Nie sądziłam, iż zrobi na mnie aż tak dobre wrażenie. Oto mój test HUAWEI WATCH 5

20 godzin temu
Jestem zdecydowaną zwolenniczką minimalizmu w każdej postaci. Testowałam już kilka smartwatchy i mało który spełniał moje oczekiwania. Nie mówię tutaj tylko o funkcjach i możliwościach zegarka, ale także o jego wyglądzie. Szukałam czegoś wyważonego, co nie będzie wyglądało jak wymyślny gadżet. W moje ręce (a w zasadzie na mój nadgarstek) wpadł HUAWEI WATCH 5. Smartwatch z mniejszą kopertą - 42 mm, który nie wygląda nachalnie i topornie, a w końcu elegancko i delikatnie - o to właśnie mi chodziło.


Nie sądziłam, iż zrobi na mnie aż tak dobre wrażenie. Oto mój test HUAWEI WATCH 5


Jestem zdecydowaną zwolenniczką minimalizmu w każdej postaci.. Testowałam już kilka smartwatchy i mało który spełniał moje oczekiwania. Nie mówię tutaj tylko o funkcjach i możliwościach zegarka, ale także o jego wyglądzie. Szukałam czegoś wyważonego, co nie będzie wyglądało jak wymyślny gadżet. W moje ręce (a w zasadzie na mój nadgarstek) wpadł HUAWEI WATCH 5. Smartwatch z mniejszą kopertą - 42 mm, który nie wygląda nachalnie i topornie, a w końcu elegancko i delikatnie - o to właśnie mi chodziło.

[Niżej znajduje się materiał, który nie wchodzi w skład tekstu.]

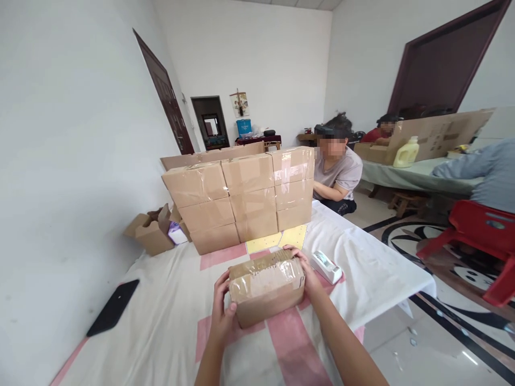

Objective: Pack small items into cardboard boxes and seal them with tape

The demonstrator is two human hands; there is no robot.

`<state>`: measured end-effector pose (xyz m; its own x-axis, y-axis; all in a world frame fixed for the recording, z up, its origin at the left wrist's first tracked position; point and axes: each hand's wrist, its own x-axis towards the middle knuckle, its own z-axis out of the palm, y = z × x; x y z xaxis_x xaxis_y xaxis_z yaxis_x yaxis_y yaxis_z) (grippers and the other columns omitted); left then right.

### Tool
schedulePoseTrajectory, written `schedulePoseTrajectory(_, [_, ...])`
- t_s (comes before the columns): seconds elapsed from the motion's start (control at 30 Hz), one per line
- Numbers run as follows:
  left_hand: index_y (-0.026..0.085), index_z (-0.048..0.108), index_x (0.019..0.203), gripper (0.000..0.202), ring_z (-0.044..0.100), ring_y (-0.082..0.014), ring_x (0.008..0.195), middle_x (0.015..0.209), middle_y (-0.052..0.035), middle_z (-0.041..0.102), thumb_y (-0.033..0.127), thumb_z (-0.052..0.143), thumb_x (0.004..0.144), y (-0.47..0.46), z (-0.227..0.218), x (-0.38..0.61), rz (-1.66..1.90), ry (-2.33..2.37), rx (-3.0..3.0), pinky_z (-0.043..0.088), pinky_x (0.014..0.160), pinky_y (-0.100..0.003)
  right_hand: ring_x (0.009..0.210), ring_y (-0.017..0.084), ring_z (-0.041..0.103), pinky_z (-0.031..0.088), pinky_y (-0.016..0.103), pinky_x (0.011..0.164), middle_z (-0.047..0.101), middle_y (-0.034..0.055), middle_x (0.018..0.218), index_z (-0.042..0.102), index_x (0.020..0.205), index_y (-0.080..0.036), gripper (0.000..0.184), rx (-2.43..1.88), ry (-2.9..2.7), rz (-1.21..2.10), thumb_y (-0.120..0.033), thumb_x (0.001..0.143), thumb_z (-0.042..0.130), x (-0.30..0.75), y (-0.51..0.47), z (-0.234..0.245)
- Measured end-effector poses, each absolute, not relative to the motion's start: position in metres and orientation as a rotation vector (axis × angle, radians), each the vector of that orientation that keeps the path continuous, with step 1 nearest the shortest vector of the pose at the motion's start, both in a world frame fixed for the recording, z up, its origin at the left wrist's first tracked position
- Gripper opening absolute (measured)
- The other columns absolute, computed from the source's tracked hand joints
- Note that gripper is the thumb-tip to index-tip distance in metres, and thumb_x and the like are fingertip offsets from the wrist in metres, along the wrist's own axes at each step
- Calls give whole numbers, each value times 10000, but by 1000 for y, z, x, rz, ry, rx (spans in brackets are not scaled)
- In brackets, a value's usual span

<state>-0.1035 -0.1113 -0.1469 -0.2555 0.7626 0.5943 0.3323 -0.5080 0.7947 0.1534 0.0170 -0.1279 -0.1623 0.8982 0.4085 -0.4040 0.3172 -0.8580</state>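
A taped cardboard box (pixel 267 292) rests near the front of the cloth-covered table. My left hand (pixel 222 305) grips its left end, thumb on the near side. On its right end is my right hand (pixel 302 267), its fingers curled over the top far corner. Clear tape shines across the top of the box. Just right of it lies a white tape dispenser (pixel 325 267). Beyond my hands stands a wall of stacked cardboard boxes (pixel 251 198), taped together, three rows high and three across.
An open cardboard box (pixel 155 230) sits at the table's left edge, with a black phone-like slab (pixel 115 308) nearer me. Behind the stack's right end crouches a person (pixel 338 166). Farther right are a red chair (pixel 478 236) and another table (pixel 386 172) with a yellow jug (pixel 407 154).
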Motion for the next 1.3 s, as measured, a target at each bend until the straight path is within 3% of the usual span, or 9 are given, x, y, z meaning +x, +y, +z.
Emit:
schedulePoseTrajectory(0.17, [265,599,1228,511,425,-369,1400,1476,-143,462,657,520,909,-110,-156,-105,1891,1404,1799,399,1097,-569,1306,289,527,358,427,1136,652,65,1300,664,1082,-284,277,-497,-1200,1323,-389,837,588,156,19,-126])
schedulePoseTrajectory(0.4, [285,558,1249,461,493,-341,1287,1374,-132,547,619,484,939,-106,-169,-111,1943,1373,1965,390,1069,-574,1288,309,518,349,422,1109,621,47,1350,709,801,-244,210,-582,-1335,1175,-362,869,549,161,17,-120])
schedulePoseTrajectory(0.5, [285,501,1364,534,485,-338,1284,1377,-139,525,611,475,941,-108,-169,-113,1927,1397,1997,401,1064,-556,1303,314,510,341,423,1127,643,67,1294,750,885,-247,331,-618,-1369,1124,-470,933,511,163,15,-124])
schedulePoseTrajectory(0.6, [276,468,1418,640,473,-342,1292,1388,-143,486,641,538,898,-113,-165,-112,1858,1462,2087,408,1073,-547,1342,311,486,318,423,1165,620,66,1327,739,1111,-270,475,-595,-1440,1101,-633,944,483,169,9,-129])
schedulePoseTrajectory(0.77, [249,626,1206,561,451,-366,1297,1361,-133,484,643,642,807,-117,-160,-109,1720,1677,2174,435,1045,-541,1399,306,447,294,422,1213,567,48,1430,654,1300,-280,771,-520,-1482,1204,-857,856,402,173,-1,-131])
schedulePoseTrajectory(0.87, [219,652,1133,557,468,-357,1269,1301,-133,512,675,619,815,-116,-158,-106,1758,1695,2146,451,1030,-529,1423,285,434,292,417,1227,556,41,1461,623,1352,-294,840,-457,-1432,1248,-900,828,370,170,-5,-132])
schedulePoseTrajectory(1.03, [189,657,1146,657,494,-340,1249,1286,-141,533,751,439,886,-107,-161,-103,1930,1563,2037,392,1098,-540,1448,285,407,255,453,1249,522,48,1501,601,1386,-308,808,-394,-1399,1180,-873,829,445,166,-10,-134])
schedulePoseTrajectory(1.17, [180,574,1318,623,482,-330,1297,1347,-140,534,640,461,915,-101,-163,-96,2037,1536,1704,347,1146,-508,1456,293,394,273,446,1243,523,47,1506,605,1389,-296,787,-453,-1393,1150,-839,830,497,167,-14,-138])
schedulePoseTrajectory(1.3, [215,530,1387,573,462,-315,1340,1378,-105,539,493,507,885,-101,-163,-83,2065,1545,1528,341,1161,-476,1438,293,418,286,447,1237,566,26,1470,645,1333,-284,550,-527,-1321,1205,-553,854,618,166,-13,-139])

Subtelność i delikatność w jednym


Zacznijmy od designu. HUAWEI WATCH 5 z 42 mm kopertą zdecydowanie nie zdominował mojej dłoni, tylko naprawdę do niej pasował. Jest subtelny, elegancki, idealnie wyważony. Pasuje do wszystkiego.

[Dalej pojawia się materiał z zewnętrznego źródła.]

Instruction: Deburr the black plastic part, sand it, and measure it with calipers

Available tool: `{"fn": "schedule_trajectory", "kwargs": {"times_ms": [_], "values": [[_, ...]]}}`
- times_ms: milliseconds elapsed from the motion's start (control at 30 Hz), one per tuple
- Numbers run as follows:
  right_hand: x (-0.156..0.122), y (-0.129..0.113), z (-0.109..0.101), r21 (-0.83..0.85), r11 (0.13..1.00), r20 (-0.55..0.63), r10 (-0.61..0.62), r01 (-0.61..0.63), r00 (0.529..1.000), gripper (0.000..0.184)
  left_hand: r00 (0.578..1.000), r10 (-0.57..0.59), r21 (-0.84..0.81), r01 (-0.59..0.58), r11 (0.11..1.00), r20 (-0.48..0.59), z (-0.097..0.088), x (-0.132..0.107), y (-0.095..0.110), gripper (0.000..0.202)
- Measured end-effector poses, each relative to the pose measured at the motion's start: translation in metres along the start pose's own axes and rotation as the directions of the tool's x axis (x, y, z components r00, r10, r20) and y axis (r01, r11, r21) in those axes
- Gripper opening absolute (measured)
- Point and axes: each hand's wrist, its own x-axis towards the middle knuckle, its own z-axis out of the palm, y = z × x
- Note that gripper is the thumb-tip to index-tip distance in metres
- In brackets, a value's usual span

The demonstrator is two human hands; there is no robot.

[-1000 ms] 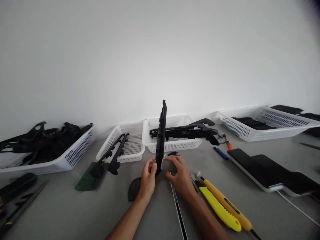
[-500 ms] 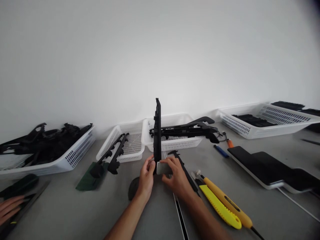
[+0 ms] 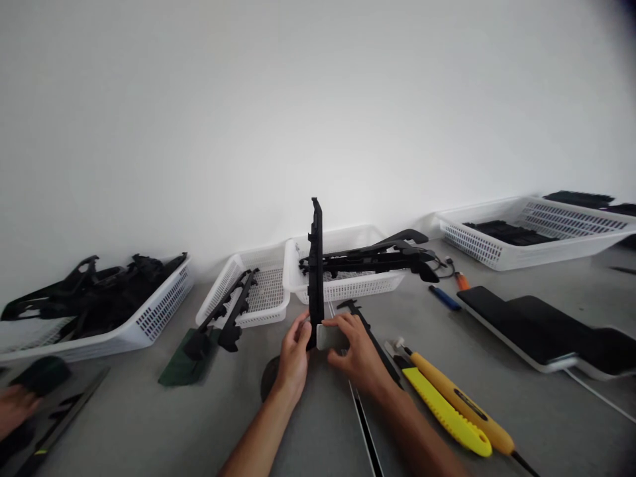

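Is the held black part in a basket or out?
Out: the left hand holds the black part near one end; it crosses in front of a white basket.

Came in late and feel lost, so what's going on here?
The person's left hand holds a long black strip upright, and the right hand pinches a small pale block beside its lower end; whether the two touch is unclear. White baskets with black pieces stand beyond, a yellow cutter lies to the right, and another person's hand shows at far left.
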Motion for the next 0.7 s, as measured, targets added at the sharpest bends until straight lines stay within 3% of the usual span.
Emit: {"fn": "schedule_trajectory", "kwargs": {"times_ms": [300,500,633,700], "values": [[-0.002,0.002,0.005,-0.169,0.986,-0.082,0.001,-0.015,0.997,0.055,1.000,-0.007,0.065,0.008,0.998,-0.012,-0.002,0.001,0.000,0.066],[-0.002,0.002,0.000,-0.112,0.991,-0.071,-0.082,0.074,0.994,0.062,0.998,-0.038,0.134,0.031,0.991,0.052,-0.003,0.000,0.005,0.074],[-0.001,0.008,-0.004,-0.084,0.993,-0.099,-0.090,0.081,0.991,0.058,0.982,0.074,0.293,-0.123,0.948,0.173,-0.005,-0.002,0.008,0.070],[-0.001,0.013,-0.006,-0.069,0.995,-0.120,-0.078,0.070,0.990,0.055,0.966,0.094,0.367,-0.180,0.913,0.241,-0.006,-0.002,0.009,0.078]]}}
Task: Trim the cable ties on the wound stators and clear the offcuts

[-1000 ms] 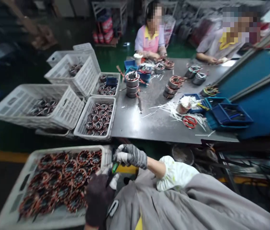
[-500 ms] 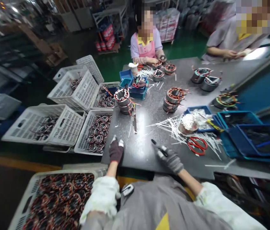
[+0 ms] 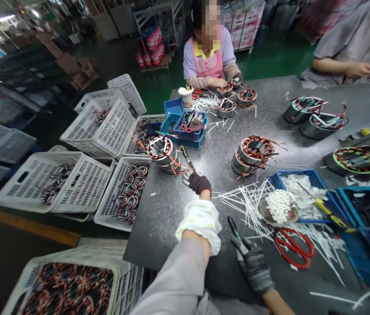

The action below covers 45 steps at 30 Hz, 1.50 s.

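Note:
My left hand (image 3: 197, 181), in a dark glove with pale fingertips, reaches out across the grey metal table (image 3: 172, 205). Its curled fingers sit on the near end of a narrow dark tool (image 3: 186, 158) lying beside a stack of copper-wound stators (image 3: 162, 151). Near the table's front edge, my right hand (image 3: 253, 264), in a grey glove, is closed on a slim black and green tool (image 3: 234, 227) that points away from me. Several white strips (image 3: 240, 199) lie scattered between the hands and the red scissors (image 3: 292, 247).
White crates of stators (image 3: 129, 192) stand left of the table, and another crate (image 3: 70, 284) is at my lower left. Blue trays (image 3: 185, 124) and more stators (image 3: 253, 151) are on the table. Two other people work at the far side.
My left hand has moved forward from the table's front edge to the dark tool by the stator stack. My right hand has drawn back toward me with its tool. The view has shifted closer.

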Motion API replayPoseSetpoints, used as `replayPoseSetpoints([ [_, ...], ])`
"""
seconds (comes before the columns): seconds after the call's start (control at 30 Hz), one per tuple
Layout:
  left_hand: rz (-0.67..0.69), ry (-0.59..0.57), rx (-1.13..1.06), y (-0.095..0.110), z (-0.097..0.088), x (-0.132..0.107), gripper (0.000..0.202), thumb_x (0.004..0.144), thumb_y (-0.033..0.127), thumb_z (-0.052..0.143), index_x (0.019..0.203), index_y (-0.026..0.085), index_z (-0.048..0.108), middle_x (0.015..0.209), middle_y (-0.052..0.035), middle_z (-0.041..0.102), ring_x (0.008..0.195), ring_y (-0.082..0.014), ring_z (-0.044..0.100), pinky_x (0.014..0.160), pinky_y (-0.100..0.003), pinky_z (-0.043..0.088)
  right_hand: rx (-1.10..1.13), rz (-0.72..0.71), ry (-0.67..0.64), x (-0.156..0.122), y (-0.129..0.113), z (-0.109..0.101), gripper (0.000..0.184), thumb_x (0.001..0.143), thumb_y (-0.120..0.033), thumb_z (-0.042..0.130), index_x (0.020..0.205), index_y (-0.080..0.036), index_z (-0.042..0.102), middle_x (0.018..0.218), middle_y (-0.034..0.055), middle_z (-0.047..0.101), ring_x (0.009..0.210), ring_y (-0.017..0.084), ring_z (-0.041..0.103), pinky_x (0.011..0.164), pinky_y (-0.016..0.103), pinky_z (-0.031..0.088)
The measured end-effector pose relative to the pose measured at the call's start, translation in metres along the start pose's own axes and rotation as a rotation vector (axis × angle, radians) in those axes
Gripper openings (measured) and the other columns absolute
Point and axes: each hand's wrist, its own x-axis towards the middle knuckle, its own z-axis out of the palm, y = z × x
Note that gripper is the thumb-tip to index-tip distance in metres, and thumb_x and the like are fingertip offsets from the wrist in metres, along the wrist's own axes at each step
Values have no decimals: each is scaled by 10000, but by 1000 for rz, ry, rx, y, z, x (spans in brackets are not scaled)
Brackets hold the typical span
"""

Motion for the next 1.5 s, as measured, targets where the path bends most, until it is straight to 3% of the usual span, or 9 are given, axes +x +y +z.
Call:
replayPoseSetpoints([
  [0.1, 19, -74, -106, 41, 3, 24, 645, 1135, 283, 467, 1757, 113, 488, 1734, -269, 570, 1611, -363, 565, 1352, -553, 418, 2, -4, -4, -5, 2, 3, 427, 978, -263, 563, 1123, -360, 952, 1155, 135, 882, 949, 325, 853, 828, 478, 749],
  [0.17, 152, -110, -91, 49, 5, 27, 611, 1151, 309, 468, 1717, 91, 547, 1745, -271, 557, 1635, -341, 534, 1348, -482, 418, 14, -5, 7, -6, 1, 2, 426, 973, -252, 565, 1091, -374, 955, 1138, 130, 884, 935, 329, 854, 820, 479, 750],
  [0.37, 750, -165, 254, 17, 15, 19, 572, 1124, 475, 574, 1666, 320, 673, 1847, -90, 471, 1772, -385, 277, 1458, -671, 116, 64, -37, 20, -6, -6, -2, 415, 983, -254, 592, 1163, -361, 950, 1129, 156, 883, 912, 344, 858, 779, 474, 748],
  [0.7, 414, -108, 365, 54, -4, 100, 698, 1166, 460, 374, 1836, 268, 417, 1859, -157, 435, 1770, -382, 279, 1434, -712, 125, 108, -14, 8, -8, -10, -4, 448, 1025, -255, 549, 1152, -416, 946, 1104, 148, 883, 874, 337, 854, 765, 478, 760],
  [0.93, 395, -189, 407, 70, -28, 125, 702, 1143, 474, 435, 1823, 298, 431, 1888, -122, 391, 1785, -372, 244, 1434, -696, 164, 74, -2, 2, -9, -13, 3, 449, 1054, -265, 530, 1167, -374, 950, 1107, 157, 889, 927, 348, 872, 803, 454, 762],
  [1.1, 408, 18, 203, 90, -33, 83, 671, 1158, 418, 466, 1782, 172, 473, 1833, -197, 466, 1723, -378, 392, 1397, -612, 339, 38, 69, -55, -2, -24, 3, 478, 1030, -230, 518, 1190, -356, 950, 1142, 164, 888, 953, 327, 872, 851, 434, 755],
  [1.2, 796, 180, 50, 103, -42, 32, 605, 1179, 375, 418, 1715, 126, 549, 1695, -203, 629, 1651, -321, 512, 1403, -565, 350, 15, 42, -31, 5, -27, 3, 437, 1021, -202, 529, 1120, -230, 954, 1102, 191, 884, 879, 288, 853, 810, 401, 751],
  [1.33, 1442, 68, 103, 138, -53, -15, 621, 1095, 513, 650, 1618, 179, 665, 1489, -173, 779, 1505, -357, 650, 1430, -645, 268, -4, 50, 88, 8, -29, 8, 354, 1019, -210, 577, 1026, -207, 931, 1044, 189, 875, 870, 286, 831, 785, 403, 744],
  [1.5, 1503, -80, 401, 183, -51, -28, 600, 1047, 588, 719, 1395, 107, 810, 1278, -218, 844, 1303, -396, 746, 1400, -631, 298, 66, 29, 155, 24, -33, 2, 300, 996, -197, 630, 1098, -241, 909, 1018, 162, 853, 851, 269, 795, 766, 379, 714],
])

Do casualowego outfitu, eleganckiej stylizacji na wieczór, czy sportowej bluzy. Dzięki temu nie muszę wybierać między stylem a funkcjonalnością.

Monitorowanie zdrowia dla zabieganych


Super opcją jest możliwość szybkiego sprawdzenia mojego samopoczucia i zdrowia. Zegarek ma boczny przycisk X-TAP 3, który w mniej niż minutę bada aż 9 parametrów zdrowotnych. W każdej chwili mogę sprawdzić poziom stresu, tętno, natlenienie krwi i ogólnie moje samopoczucie.

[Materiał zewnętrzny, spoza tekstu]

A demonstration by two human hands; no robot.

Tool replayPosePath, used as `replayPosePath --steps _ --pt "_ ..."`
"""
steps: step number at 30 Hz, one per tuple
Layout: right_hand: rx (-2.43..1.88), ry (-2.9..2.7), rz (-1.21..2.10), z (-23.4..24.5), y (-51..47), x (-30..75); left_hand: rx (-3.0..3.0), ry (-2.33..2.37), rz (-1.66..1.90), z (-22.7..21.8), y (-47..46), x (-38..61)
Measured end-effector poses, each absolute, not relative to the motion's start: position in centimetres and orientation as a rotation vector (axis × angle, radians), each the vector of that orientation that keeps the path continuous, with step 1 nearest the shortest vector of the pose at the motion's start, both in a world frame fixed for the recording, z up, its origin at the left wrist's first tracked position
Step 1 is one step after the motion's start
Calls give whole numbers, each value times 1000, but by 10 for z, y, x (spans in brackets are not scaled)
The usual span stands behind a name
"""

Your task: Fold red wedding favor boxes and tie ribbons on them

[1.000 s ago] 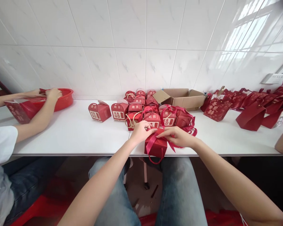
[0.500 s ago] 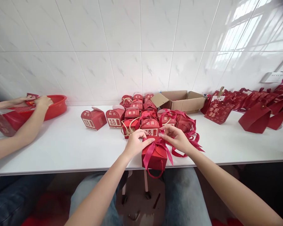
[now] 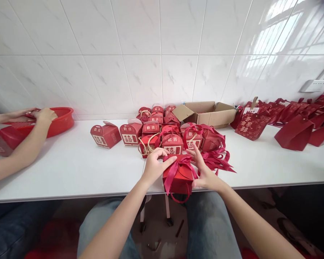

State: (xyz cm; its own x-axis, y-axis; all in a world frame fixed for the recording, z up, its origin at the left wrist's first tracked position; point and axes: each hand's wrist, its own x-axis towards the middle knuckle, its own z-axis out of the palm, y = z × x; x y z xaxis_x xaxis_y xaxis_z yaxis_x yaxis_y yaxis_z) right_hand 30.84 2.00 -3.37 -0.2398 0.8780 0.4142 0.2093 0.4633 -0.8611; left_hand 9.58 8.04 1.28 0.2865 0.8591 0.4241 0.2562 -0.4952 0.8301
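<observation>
A red gift box (image 3: 182,183) tied with a magenta ribbon bow (image 3: 175,169) sits at the table's front edge, its red cord handle (image 3: 179,199) hanging over the edge. My left hand (image 3: 156,165) pinches the bow's left loop between thumb and fingers, at the box's upper left. My right hand (image 3: 205,174) is open at the box's right side, thumb low and fingers apart near the ribbon. Whether it touches the box, I cannot tell. Loose magenta ribbons (image 3: 218,160) lie just beyond it. Directly behind stands a box with a double-happiness print (image 3: 172,144).
More red boxes (image 3: 106,136) stand in rows behind and to the left. An open cardboard carton (image 3: 216,117) is against the wall; red gift bags (image 3: 252,126) crowd the right. At left, a co-worker's hands (image 3: 44,117) work over a red basin (image 3: 67,120).
My right hand has let go of the bow's right side, spread its fingers and dropped along the box's right side. My left hand keeps its pinch. The view has shifted slightly.
</observation>
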Motion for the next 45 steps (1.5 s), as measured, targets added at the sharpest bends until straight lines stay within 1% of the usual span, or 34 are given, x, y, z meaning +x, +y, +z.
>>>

Często w ferworze obowiązków zapominamy o wzięciu przysłowiowych, trzech wdechów i wydechów, a dzięki tej opcji możemy na bieżąco, w krótkim czasie rzucić okiem na stan naszego organizmu. Nie muszę błądzić po zegarku i szukać poszczególnych opcji. To co najważniejsze znajduje się w jednym przycisku.

Najważniejszy jest sen


W całej gamie przeróżnych opcji, najbardziej spodobał mi się pomiar snu. Budzę się rano i dostaję dokładny i zrozumiały raport o tym, jak spałam.

Wiem, ile czasu spędziłam w każdej fazie snu, kiedy się wybudzam, a choćby czy spokojnie oddychałam. Wiem również, czy mój sen był regenerujący.

Zegarek, który przetrwa choćby najcięższy tydzień bez ładowania


Warto wspomnieć również o baterii. Zegarek z włączonym trybem oszczędzania, potrafił wytrzymać choćby 7 dni bez ładowania.

To super opcja, bo pamiętam, iż mając inne smartwatche, często zapominałam podłączać je do ładowania i na następny dzień nie mogłam z nich korzystać. Tutaj nie muszę o tym aż tak bardzo pamiętać, bo bateria naprawdę daje radę!

Coś lepszego niż zwykły gadżet


HUAWEI WATCH 5 zaskoczył mnie na wielu poziomach. Jego największym plusem jest to, iż wygląda elegancko i subtelnie na nadgarstku, jednocześnie będąc naprawdę zaawansowanym narzędziem, które ogarnia wiele spraw jednocześnie.

Nie męczy zbędnymi powiadomieniami, nie wyładowuje się po jednym dniu korzystania, działa płynnie i na wielu płaszczyznach można na nim polegać.

Zegarek do artykułu użyczyła firma Huawei, ale nie miała ona wpływu na treść powyższego tekstu.